Enables the foreach implementation. If unspecified, tries to use foreach over for-loop implementation since it is significantly faster (default: None)

None
gradient_release bool

Fuses optimizer step and zero_grad as part of the parameter's backward pass. Requires model hooks created with register_gradient_release. Incompatible with closure (default: False)

False

Algorithm

SGD with L2 regularization.

\[ \begin{aligned} &\rule{100mm}{0.4pt}\\ &\hspace{2mm} \textcolor{#dc3918}{\textbf{SGD}} \: \textcolor{#009ddb}{\text{with momentum}} \: \textcolor{#9a3fe4}{\text{and dampening}}\\ &\hspace{5mm} \text{inputs} : \bm{\theta}_0 \: \text{(params)}; \: f(\bm{\theta}) \text{(objective)}; \: \gamma_t \:\text{(learning rate at } t \text{)}; \\ &\hspace{17.25mm} \beta \: \text{(momentum)}; \: \lambda \: \text{(weight decay)}\\ &\hspace{5mm} \text{initialize} : \textcolor{#009ddb}{\bm{m}_{0} \leftarrow \bm{0}}\\[-0.5em] &\rule{100mm}{0.4pt}\\ &\hspace{5mm} \textbf{for} \: t=1 \: \textbf{to} \: \ldots \: \textbf{do}\text{:}\\ &\hspace{10mm} \bm{g}_t \leftarrow \nabla_{\theta} f_t(\bm{\theta}_{t-1}) - \lambda\bm{\theta}_{t-1}\\ &\hspace{10mm} \textcolor{#009ddb}{\bm{m}_t \leftarrow \beta \bm{m}_{t-1} +} \textcolor{#9a3fe4}{(1 - \beta)} \textcolor{#009ddb}{\bm{g}_t}\\ &\hspace{10mm} \bm{\theta}_t \leftarrow \bm{\theta}_{t-1} \textcolor{#dc3918}{- \gamma_t\bm{g}_t} \textcolor{#009ddb}{- \gamma_t\bm{m}_t}\\[-0.5em] &\rule{100mm}{0.4pt}\\ \end{aligned} \]

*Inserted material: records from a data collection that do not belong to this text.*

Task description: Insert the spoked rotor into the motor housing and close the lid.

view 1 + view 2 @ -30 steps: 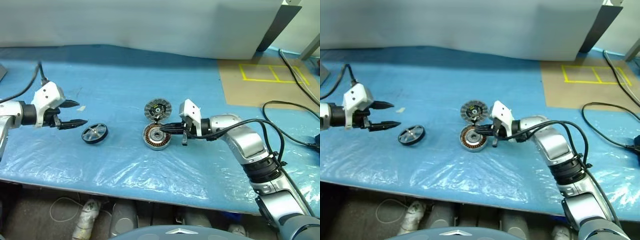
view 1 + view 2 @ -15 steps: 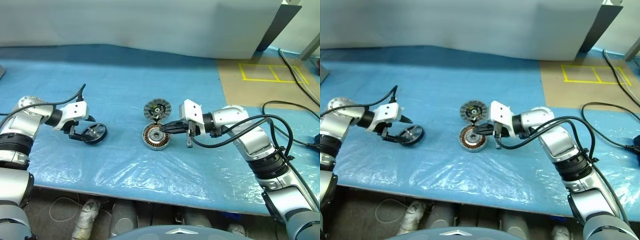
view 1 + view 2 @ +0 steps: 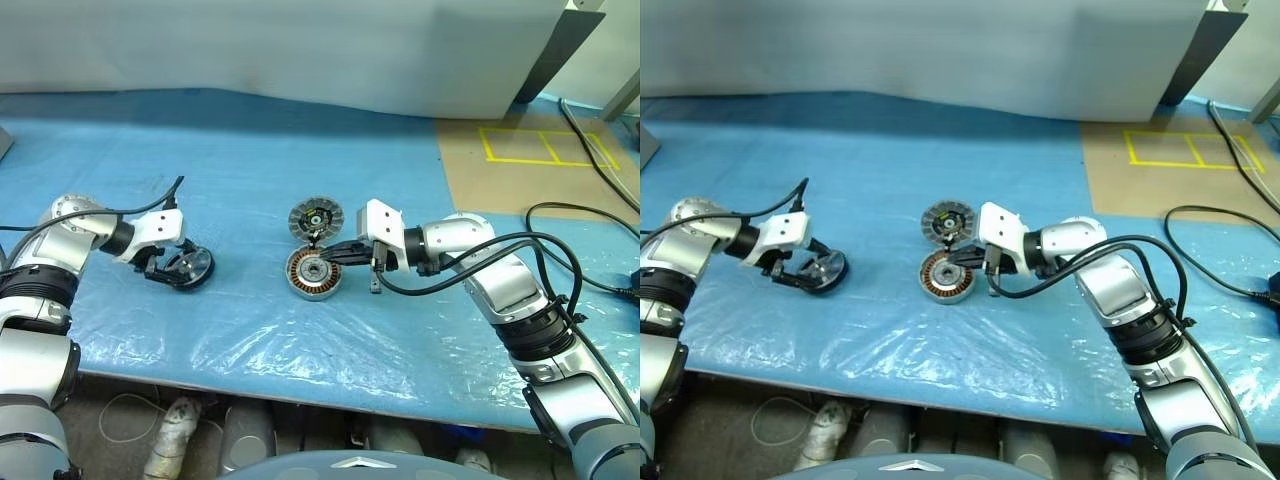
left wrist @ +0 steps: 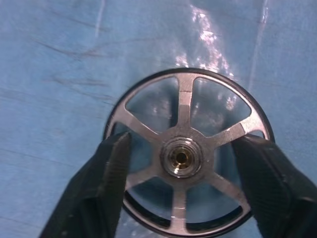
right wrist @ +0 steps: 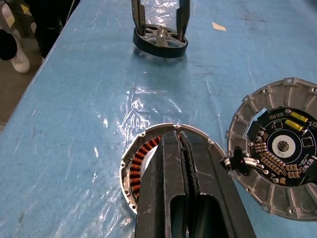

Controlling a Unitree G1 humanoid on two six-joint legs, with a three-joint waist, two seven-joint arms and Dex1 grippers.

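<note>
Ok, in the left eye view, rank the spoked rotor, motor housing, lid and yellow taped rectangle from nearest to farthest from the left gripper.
1. spoked rotor, between the left gripper's fingers.
2. motor housing, mid-table under the right gripper.
3. lid, just behind the housing; close to it, marginally farther.
4. yellow taped rectangle, far right corner.

No text, label, brand or number can be read on any thing in these pictures.
</note>
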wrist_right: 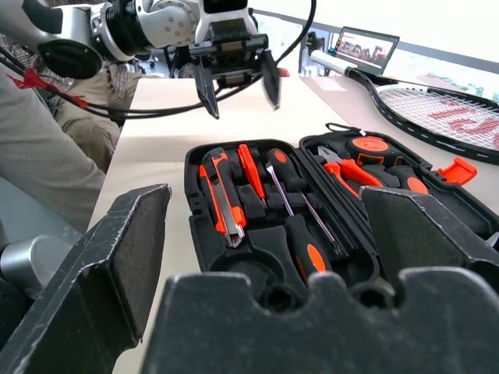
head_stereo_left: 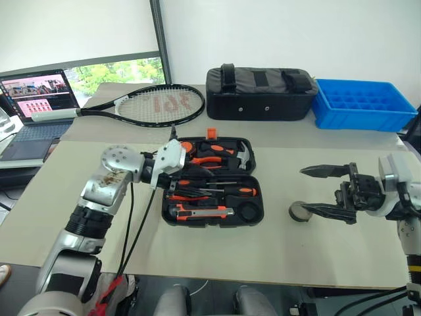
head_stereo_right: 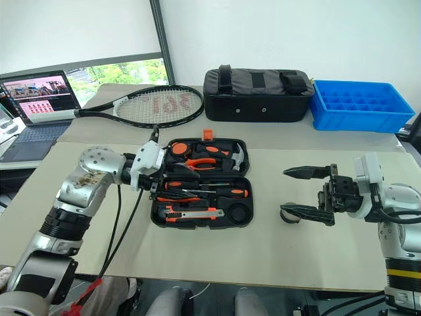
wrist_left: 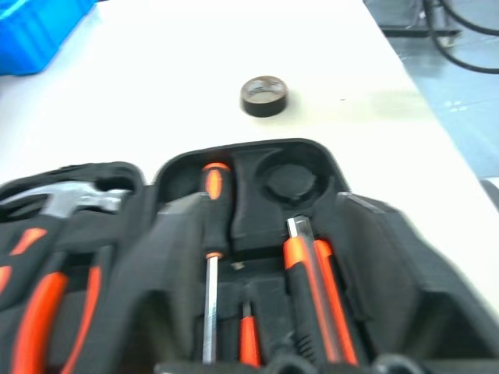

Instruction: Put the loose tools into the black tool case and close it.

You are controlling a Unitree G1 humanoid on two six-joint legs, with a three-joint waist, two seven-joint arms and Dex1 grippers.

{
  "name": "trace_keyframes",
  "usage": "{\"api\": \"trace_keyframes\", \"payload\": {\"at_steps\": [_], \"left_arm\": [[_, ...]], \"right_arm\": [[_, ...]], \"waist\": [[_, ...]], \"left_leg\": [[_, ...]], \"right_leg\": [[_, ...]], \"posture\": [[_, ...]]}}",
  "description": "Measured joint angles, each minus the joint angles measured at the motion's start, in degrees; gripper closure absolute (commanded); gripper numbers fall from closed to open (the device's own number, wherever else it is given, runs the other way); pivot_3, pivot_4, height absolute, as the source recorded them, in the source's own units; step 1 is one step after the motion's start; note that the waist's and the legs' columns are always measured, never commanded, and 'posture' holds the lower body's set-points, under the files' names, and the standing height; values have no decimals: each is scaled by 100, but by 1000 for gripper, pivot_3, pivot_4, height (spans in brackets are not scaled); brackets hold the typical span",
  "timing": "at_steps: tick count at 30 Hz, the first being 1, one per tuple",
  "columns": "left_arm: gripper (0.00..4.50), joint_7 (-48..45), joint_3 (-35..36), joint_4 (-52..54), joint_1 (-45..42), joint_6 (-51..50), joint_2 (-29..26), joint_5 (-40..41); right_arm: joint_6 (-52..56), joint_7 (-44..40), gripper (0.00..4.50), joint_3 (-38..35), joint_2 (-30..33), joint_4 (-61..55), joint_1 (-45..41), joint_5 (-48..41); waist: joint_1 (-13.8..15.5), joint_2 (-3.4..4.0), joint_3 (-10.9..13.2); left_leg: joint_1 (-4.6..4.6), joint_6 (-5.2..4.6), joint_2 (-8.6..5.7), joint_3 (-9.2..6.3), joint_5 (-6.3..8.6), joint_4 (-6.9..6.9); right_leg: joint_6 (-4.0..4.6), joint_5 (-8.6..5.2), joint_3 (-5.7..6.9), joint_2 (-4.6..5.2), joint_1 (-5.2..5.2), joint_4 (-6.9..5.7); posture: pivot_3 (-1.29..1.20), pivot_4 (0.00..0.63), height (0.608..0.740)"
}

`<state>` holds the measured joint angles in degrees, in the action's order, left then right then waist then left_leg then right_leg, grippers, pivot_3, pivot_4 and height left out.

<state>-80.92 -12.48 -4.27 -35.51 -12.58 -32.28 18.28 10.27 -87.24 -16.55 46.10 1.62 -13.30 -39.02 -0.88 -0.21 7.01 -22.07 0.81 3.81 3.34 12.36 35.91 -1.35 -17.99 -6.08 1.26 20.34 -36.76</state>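
Black tool case (head_stereo_left: 245,215) open, utility knife (head_stereo_left: 204,212) inside, tape roll (head_stereo_left: 300,212) outside

Case (head_stereo_left: 245,217) made of black matt plastic, moulded inside. Hammer head (head_stereo_left: 243,155) seen as shiny metal. Screwdriver shaft (wrist_left: 209,300) seen as thin bright metal; handle smooth black and orange plastic. Knife (head_stereo_left: 200,212) coated in orange and black plastic. Tape roll (wrist_left: 264,96) dark, slightly glossy. Bag (head_stereo_left: 260,93) made of black cloth. Bin (head_stereo_left: 364,105) made of smooth blue plastic. Table (head_stereo_left: 276,253) matt beige.
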Motion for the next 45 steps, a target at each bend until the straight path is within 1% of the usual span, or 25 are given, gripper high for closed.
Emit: {"api": "trace_keyframes", "payload": {"at_steps": [3,4,7,8,11,16,21,27,36,39,41,44,45], "left_arm": [[4033,-132,-234,-85,202,176,123,-29],[4452,-135,-230,-137,224,182,182,-21],[4452,-175,-387,-580,312,550,401,-143],[4452,-137,-439,-890,329,730,522,-261],[4452,-44,-450,-1299,306,947,681,-366],[4452,-95,-478,-1856,182,1369,706,-641],[4452,-203,-524,-2258,22,1616,788,-733],[4452,-110,-681,-2667,-135,1891,871,-1008],[4452,-30,-665,-2632,-83,1747,917,-1023],[4452,104,-533,-2471,48,1711,947,-975],[4452,196,-472,-2300,130,1546,944,-945],[4452,465,-331,-1760,287,1154,867,-882],[4214,492,-238,-1491,317,938,780,-755]], "right_arm": [[-7,0,0,0,0,3,0,1],[-8,0,0,0,0,6,0,2],[-20,4,0,0,-1,7,1,6],[-22,12,0,0,-1,8,5,6],[-22,25,0,-1,-1,7,12,6],[-27,42,0,-1,-2,6,75,6],[-37,64,0,0,-2,3,74,6],[-63,101,0,13,-5,3,91,63],[-103,242,0,218,78,-54,285,513],[-180,401,0,385,200,-66,286,876],[-183,500,0,503,322,-79,287,1114],[-190,769,0,802,619,-81,333,1725],[-211,859,0,911,682,-73,348,1911]], "waist": [[3,0,0],[6,1,0],[10,-2,1],[10,-4,3],[5,-8,5],[1,-10,6],[6,-14,8],[6,0,-2],[13,8,-15],[13,9,-17],[18,7,-16],[15,0,-10],[14,2,-10]], "left_leg": [[-2,0,0,0,0,0],[-1,0,-1,0,0,0],[0,0,-2,0,0,1],[-1,0,-2,0,0,1],[-2,0,-2,-1,0,1],[-1,0,-3,-2,0,0],[5,0,-3,-1,0,4],[11,0,-5,-3,0,11],[12,0,-7,-4,0,13],[11,1,-6,-4,0,15],[6,1,-6,-4,-1,18],[-8,1,-4,-5,0,16],[-13,1,-4,-8,-1,14]], "right_leg": [[0,0,1,0,0,1],[0,0,0,0,0,2],[0,0,0,0,-1,2],[0,0,0,0,-1,2],[0,0,-1,0,0,2],[0,0,-1,0,0,2],[0,0,0,0,-7,-1],[-5,-2,-1,0,-15,-7],[-6,-2,-2,1,-18,-7],[-14,-5,-3,2,-16,-11],[-18,-8,-1,2,-11,-11],[-18,-8,-1,0,3,-10],[-17,-7,1,0,8,-11]], "posture": [[0,150,708],[0,150,708],[0,150,708],[0,150,708],[0,150,708],[0,150,708],[0,150,708],[0,150,708],[0,150,708],[0,150,708],[0,150,708],[0,150,708],[0,150,708]]}}
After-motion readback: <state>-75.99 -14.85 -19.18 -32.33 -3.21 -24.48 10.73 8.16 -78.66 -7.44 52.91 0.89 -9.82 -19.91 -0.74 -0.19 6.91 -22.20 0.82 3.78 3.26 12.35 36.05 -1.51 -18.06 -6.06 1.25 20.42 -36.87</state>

The SGD update terms \(\gamma_t\bm{g}_t\) and \(\gamma_t\bm{m}_t\) are exclusive, applying for SGD and SGD with momentum (and dampening), respectively. The dampening term \((1 - \beta)\) is added to the momentum update \(\bm{m}_t \leftarrow \beta \bm{m}_{t-1} + \bm{g}_t\) if enabled.

optimi’s SGD also supports AdamW’s decoupled weight decay and fully decoupled weight decay, which are not shown.